There are other, equivalent, definitions for a ring R to be left-Noetherian:

Similar results hold for right-Noetherian rings.

For a commutative ring to be Noetherian it suffices that every prime ideal of the ring is finitely generated.[2]

## Properties

• If R is a Noetherian ring, then R[X] is Noetherian by the Hilbert basis theorem. By induction, R[X1, ..., Xn] is a Noetherian ring. Also, R[[X]], the power series ring is a Noetherian ring.
• If R is a Noetherian ring and I is a two-sided ideal, then the factor ring R/I is also Noetherian.
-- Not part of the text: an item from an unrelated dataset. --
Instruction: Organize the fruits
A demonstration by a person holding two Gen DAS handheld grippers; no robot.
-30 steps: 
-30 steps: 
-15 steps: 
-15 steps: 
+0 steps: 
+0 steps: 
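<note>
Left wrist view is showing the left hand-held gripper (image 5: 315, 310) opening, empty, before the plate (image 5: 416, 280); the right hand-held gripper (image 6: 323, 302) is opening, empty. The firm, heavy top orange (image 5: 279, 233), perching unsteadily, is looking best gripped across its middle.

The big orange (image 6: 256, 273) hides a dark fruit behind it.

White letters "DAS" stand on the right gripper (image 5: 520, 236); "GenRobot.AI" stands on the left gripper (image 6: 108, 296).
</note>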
Stated differently, the image of any surjective ring homomorphism of a Noetherian ring is Noetherian.
• Every finitely-generated commutative algebra over a commutative Noetherian ring is Noetherian. (This follows from the two previous properties.)
• A ring R is left-Noetherian if and only if every finitely generated left R-module is a Noetherian module.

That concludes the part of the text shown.